Posted tagged ‘performing arts’

Higher education and the performing arts

August 30, 2010

When I became President of DCU in 2000, I was immediately drawn into the world of Ireland’s performing arts in various unexpected ways. Construction for the Helix, which was to be North Dublin’s main cultural centre, had begun in earnest, but we were all perhaps a little unprepared for the task of running it and making it pay (or at least not siphon off money from the rest of the system). I was also asked to join the board of the National Chamber Choir; and almost at once I was also having to grapple with the government’s then plans to establish an Irish Academy for the Performing Arts based in (but not integrated into) DCU.

At that time my experience of the performing arts was as a member of the audience. What struck me early on, however, was that the performing arts (like sport) should be playing a huge role in the university’s life; but what also struck me was that we were all fairly ignorant about how the arts work.

In Ireland there are performing arts programmes in at least four higher education institutions, whole others (including DCU) have been playing a leading role in supporting performers and performing groups in practice. In DCU, apart from the National Chamber Choir, this includes Classic Stage Ireland and all the things that go on in the Helix. Quite apart from the inherent intrinsic merit of drama, music and dance, the performing arts use techniques and encourage attitudes that are eminently transferable to other contexts including management.

Right now provision and support for the performing arts in higher education is scattered around the country and is uncoordinated. This slightly chaotic scene has produced significant uncertainty about future funding, about higher education infrastructure for the arts, and about the future of performing arts-focused institutions such the Royal Irish Academy of Music (RIAM, with degrees validated by DCU) or the Gaiety School of Acting.

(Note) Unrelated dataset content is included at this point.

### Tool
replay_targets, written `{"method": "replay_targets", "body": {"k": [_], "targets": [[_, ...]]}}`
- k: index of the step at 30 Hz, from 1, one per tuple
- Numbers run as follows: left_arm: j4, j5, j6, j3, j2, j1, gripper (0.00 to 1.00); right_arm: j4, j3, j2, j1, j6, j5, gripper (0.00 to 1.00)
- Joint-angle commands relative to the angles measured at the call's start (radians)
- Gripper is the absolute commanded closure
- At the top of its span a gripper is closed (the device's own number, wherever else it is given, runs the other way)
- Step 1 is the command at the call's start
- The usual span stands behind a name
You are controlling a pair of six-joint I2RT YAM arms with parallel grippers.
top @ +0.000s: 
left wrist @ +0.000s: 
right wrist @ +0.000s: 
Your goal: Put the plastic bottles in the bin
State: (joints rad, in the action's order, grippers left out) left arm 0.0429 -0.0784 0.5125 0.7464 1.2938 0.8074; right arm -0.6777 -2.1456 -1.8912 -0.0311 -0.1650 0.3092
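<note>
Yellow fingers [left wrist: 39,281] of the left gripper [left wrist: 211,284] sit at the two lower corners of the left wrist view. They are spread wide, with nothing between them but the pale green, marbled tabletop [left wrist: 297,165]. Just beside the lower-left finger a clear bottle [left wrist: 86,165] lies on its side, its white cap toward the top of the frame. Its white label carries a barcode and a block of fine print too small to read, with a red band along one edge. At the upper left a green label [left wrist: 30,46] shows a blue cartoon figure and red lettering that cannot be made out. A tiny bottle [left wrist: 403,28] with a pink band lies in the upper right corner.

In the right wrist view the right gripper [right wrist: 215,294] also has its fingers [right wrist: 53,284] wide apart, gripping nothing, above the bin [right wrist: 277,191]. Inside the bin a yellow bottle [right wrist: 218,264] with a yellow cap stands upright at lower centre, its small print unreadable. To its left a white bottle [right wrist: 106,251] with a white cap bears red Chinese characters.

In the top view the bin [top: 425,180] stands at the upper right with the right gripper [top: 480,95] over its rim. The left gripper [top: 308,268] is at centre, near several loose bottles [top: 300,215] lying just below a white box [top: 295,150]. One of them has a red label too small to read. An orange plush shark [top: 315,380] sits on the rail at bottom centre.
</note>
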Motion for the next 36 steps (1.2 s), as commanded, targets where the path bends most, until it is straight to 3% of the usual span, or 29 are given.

The arts are also part of what makes a country attractive to investors. To maximise their impact, the current higher education providers of arts programmes or activities should at their own initiative coordinate their efforts much more and offer shared programmes. It is an area that needs to be taken much more seriously.

Culture for the masses

October 11, 2009

Over the past few months I have written twice – here and here – on opera, and have suggested that an Dublin should have an opera house. Maybe I should state a more general principle: I think we need to include development of and support for the arts as one of the key expectations we have of ourselves as a society. Dublin, like many of the world’s major cities, has an impressive number of venues and facilities that house the visual and performing arts (even if it is missing an opera house). More generally, Ireland has an extraordinary array of voluntary and organised groups that put on cultural and artistic events. You can get a flavour of the kind of things on offer on this site, but in fact there are hundreds more all over the country.

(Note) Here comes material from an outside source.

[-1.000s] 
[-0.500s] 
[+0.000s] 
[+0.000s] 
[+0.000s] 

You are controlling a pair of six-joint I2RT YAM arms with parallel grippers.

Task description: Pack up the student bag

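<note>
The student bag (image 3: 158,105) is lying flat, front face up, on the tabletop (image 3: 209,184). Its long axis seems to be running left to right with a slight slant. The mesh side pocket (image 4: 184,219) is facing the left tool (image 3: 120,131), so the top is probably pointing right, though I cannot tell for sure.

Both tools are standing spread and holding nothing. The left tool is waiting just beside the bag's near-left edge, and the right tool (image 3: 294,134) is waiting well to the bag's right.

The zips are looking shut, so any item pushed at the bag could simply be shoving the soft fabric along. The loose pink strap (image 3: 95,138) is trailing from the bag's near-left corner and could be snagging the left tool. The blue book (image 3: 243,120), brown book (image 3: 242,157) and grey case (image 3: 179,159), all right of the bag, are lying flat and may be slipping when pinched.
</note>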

The central piece of infrastructure we maintain for the purposes of developing and supporting the arts is the Arts Council. It maintains a database of organisations, venues and events that it has supported, and if you search through this you can see the extraordinary richness of cultural life in Ireland. Of course, times are hard now, and it is reasonable to expect that funding from the exchequer will fall over the next year or two; and so there will be casualties. But hard though this will be for some organisations, it can be accepted; but what we must not do is to conclude more generally that the arts are somehow elitist and therefore deserve to be hit particularly hard.

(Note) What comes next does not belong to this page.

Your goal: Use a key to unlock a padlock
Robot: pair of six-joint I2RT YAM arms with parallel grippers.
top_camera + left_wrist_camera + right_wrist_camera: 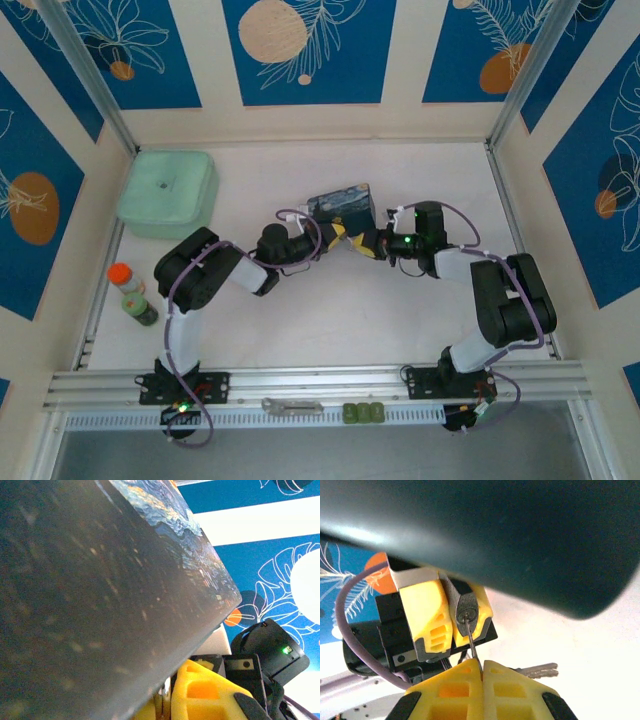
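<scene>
Beside the painted tin (pixel 340 205), the left end effector (pixel 460 630) was clamped on the padlock (pixel 466 611), its keyhole facing the other arm. The right end effector (pixel 482 672), pinched together on the key (pixel 471 642), apparently had the key's tip in that keyhole, ready to turn.

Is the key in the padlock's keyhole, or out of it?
In, it seems: the key runs from the shut right gripper up into the round keyhole of the padlock.
</scene>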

The arts serve a hugely important purpose in any civilised society. They give us an opportunity to turn a mirror on ourselves so that we can examine who we are and where we are going; they encourage understanding and tolerance; and they support us as we try to maintain civilised values. But they cannot survive effectively on voluntary support alone: the arts are one of those areas of life that do require us, as a society, to provide the funds.

As funding and resources are cut everywhere, it is hard to suggest that the arts should receive money that could go to schools and hospitals. But like schools and hospitals, the arts allow us to be a worthwhile society that will do something better than just scrape by. I hope that as our national priorities are set, they will include a commitment to a sustainable, accessible and still vibrant arts community.